#### Task item
Nothing should appear in the answer except the line containing "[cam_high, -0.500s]" and the lines following it through the end of the listing, each given exactly.

#### Dataset excerpt
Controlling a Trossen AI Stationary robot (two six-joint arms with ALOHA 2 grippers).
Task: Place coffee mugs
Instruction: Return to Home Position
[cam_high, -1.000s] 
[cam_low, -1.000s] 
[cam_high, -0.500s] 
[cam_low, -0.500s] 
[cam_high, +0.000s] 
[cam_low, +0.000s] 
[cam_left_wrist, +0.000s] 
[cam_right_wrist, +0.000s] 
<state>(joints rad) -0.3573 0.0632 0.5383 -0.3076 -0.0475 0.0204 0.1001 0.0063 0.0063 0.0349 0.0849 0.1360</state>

#### Result
[cam_high, -0.500s] 
[cam_low, -0.500s] 
[cam_high, +0.000s] 
[cam_low, +0.000s] 
[cam_left_wrist, +0.000s] 
[cam_right_wrist, +0.000s] 
<state>(joints rad) -0.3573 0.0632 0.5383 -0.3076 -0.0475 0.0204 0.1001 0.0063 0.0063 0.0349 0.0849 0.1360</state>

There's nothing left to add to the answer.